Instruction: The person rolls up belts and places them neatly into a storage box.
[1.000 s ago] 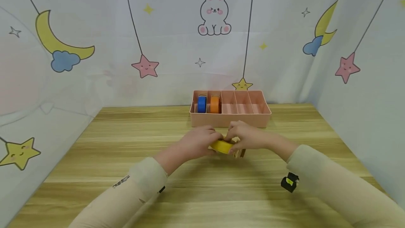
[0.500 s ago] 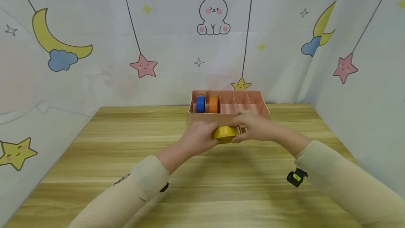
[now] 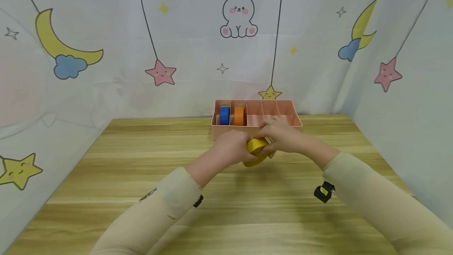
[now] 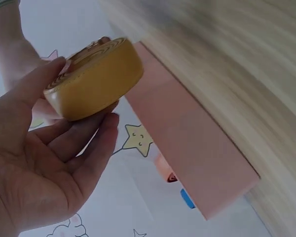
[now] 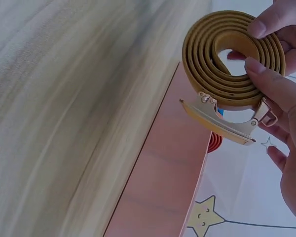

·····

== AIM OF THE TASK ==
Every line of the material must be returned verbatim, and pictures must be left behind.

== OUTPUT FOR THIS EXERCISE ==
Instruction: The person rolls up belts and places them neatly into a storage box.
[1.000 s ago] 
[0.500 s ago] 
[now] 
[now] 
[now] 

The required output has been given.